WHAT YOU HAVE TO DO
Please retype all of the data below, word for word.

[Dataset records]
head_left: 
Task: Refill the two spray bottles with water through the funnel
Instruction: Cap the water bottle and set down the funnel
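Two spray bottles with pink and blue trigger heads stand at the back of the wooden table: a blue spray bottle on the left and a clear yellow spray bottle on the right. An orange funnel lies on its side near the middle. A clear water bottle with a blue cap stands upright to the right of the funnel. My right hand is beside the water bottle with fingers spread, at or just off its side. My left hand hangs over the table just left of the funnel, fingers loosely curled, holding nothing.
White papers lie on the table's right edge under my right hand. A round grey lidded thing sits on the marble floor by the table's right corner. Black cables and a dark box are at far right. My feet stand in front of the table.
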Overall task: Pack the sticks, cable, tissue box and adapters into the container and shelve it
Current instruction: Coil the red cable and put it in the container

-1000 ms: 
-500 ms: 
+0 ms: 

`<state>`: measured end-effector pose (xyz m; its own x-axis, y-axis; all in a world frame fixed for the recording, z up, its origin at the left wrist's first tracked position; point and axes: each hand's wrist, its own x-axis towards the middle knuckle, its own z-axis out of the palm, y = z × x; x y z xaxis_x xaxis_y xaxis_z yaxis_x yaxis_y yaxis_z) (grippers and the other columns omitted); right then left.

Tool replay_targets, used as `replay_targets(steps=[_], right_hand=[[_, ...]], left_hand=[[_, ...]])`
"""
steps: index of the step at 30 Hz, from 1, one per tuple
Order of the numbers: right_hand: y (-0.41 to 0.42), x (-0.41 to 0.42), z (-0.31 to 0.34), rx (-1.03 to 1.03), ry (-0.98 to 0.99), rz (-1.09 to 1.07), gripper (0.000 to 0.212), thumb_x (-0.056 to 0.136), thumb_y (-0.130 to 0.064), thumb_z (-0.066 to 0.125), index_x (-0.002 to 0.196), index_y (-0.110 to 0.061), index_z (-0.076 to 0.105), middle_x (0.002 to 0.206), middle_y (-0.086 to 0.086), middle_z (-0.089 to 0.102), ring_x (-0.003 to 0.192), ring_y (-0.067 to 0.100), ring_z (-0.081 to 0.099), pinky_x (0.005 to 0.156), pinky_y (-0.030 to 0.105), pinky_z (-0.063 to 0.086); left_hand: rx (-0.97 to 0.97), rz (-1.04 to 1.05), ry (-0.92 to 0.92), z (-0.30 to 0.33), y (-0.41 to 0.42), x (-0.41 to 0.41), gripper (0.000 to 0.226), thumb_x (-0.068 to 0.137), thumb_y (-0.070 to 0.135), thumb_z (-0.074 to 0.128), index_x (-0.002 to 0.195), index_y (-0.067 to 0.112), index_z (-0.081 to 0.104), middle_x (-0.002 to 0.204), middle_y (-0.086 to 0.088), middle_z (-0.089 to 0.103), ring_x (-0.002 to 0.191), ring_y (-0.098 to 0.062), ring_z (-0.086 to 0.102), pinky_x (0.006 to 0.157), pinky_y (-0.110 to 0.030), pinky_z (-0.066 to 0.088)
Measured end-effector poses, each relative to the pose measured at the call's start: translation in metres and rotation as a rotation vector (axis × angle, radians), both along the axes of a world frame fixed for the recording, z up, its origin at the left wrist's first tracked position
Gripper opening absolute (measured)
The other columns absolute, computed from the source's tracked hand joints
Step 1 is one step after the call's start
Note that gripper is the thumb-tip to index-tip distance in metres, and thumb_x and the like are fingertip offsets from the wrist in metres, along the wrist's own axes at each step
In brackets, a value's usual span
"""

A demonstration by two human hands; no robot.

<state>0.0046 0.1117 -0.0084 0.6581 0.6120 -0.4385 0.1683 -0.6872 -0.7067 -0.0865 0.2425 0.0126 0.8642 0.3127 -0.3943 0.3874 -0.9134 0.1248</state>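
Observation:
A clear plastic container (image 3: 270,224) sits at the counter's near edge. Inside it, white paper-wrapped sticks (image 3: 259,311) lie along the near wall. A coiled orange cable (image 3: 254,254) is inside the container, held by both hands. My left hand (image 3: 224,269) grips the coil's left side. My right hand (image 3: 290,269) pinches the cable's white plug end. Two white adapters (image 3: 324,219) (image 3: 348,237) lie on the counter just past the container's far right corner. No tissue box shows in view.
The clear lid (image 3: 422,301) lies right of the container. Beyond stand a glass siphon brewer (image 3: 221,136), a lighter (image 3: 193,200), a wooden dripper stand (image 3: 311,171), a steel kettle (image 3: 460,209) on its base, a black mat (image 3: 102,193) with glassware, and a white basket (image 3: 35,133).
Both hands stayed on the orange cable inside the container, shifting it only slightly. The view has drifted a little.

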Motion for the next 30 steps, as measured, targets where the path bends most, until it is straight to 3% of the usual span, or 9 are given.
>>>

PROBLEM SOLUTION
head_left: 
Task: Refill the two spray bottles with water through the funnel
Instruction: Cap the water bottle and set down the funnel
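Two spray bottles with pink and blue trigger heads stand at the back of the wooden table: a blue spray bottle on the left and a clear yellow spray bottle on the right. An orange funnel lies on its side near the middle. A clear water bottle with a blue cap stands upright to the right of the funnel. My right hand is beside the water bottle with fingers spread, at or just off its side. My left hand hangs over the table just left of the funnel, fingers loosely curled, holding nothing.
White papers lie on the table's right edge under my right hand. A round grey lidded thing sits on the marble floor by the table's right corner. Black cables and a dark box are at far right. My feet stand in front of the table.
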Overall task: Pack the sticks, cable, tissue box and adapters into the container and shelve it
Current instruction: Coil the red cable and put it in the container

-1000 ms: 
-500 ms: 
+0 ms: 

`<state>`: measured end-effector pose (xyz m; its own x-axis, y-axis; all in a world frame fixed for the recording, z up, its origin at the left wrist's first tracked position; point and axes: each hand's wrist, its own x-axis towards the middle knuckle, its own z-axis out of the palm, y = z × x; x y z xaxis_x xaxis_y xaxis_z yaxis_x yaxis_y yaxis_z) (grippers and the other columns omitted); right then left.

Tool replay_targets, used as `replay_targets(steps=[_], right_hand=[[_, ...]], left_hand=[[_, ...]])`
"""
steps: index of the step at 30 Hz, from 1, one per tuple
Order of the numbers: right_hand: y (-0.41 to 0.42), x (-0.41 to 0.42), z (-0.31 to 0.34), rx (-1.03 to 1.03), ry (-0.98 to 0.99), rz (-1.09 to 1.07), gripper (0.000 to 0.212), thumb_x (-0.056 to 0.136), thumb_y (-0.130 to 0.064), thumb_z (-0.066 to 0.125), index_x (-0.002 to 0.196), index_y (-0.110 to 0.061), index_z (-0.076 to 0.105), middle_x (0.002 to 0.206), middle_y (-0.086 to 0.086), middle_z (-0.089 to 0.102), ring_x (-0.003 to 0.192), ring_y (-0.067 to 0.100), ring_z (-0.081 to 0.099), pinky_x (0.005 to 0.156), pinky_y (-0.030 to 0.105), pinky_z (-0.063 to 0.086); left_hand: rx (-0.97 to 0.97), rz (-1.04 to 1.05), ry (-0.92 to 0.92), z (-0.30 to 0.33), y (-0.41 to 0.42), x (-0.41 to 0.41), gripper (0.000 to 0.226), thumb_x (-0.068 to 0.137), thumb_y (-0.070 to 0.135), thumb_z (-0.074 to 0.128), index_x (-0.002 to 0.195), index_y (-0.067 to 0.112), index_z (-0.081 to 0.104), middle_x (-0.002 to 0.204), middle_y (-0.086 to 0.088), middle_z (-0.089 to 0.103), ring_x (-0.002 to 0.191), ring_y (-0.098 to 0.062), ring_z (-0.086 to 0.102), pinky_x (0.006 to 0.157), pinky_y (-0.110 to 0.030), pinky_z (-0.066 to 0.088)
Measured end-effector poses, each relative to the pose measured at the call's start: translation in metres and rotation as a rotation vector (axis × angle, radians), both along the axes of a world frame fixed for the recording, z up, its origin at the left wrist's first tracked position
Gripper opening absolute (measured)
The other columns absolute, computed from the source's tracked hand joints
Step 1 is one step after the call's start
Note that gripper is the thumb-tip to index-tip distance in metres, and thumb_x and the like are fingertip offsets from the wrist in metres, along the wrist's own axes at each step
In brackets, a value's usual span
"""

A demonstration by two human hands; no robot.

<state>0.0046 0.1117 -0.0084 0.6581 0.6120 -0.4385 0.1683 -0.6872 -0.7067 -0.0865 0.2425 0.0126 0.8642 0.3127 -0.3943 0.3874 -0.9134 0.1248</state>
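Observation:
A clear plastic container (image 3: 270,224) sits at the counter's near edge. Inside it, white paper-wrapped sticks (image 3: 259,311) lie along the near wall. A coiled orange cable (image 3: 254,254) is inside the container, held by both hands. My left hand (image 3: 224,269) grips the coil's left side. My right hand (image 3: 290,269) pinches the cable's white plug end. Two white adapters (image 3: 324,219) (image 3: 348,237) lie on the counter just past the container's far right corner. No tissue box shows in view.
The clear lid (image 3: 422,301) lies right of the container. Beyond stand a glass siphon brewer (image 3: 221,136), a lighter (image 3: 193,200), a wooden dripper stand (image 3: 311,171), a steel kettle (image 3: 460,209) on its base, a black mat (image 3: 102,193) with glassware, and a white basket (image 3: 35,133).
Both hands stayed on the orange cable inside the container, shifting it only slightly. The view has drifted a little.
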
Motion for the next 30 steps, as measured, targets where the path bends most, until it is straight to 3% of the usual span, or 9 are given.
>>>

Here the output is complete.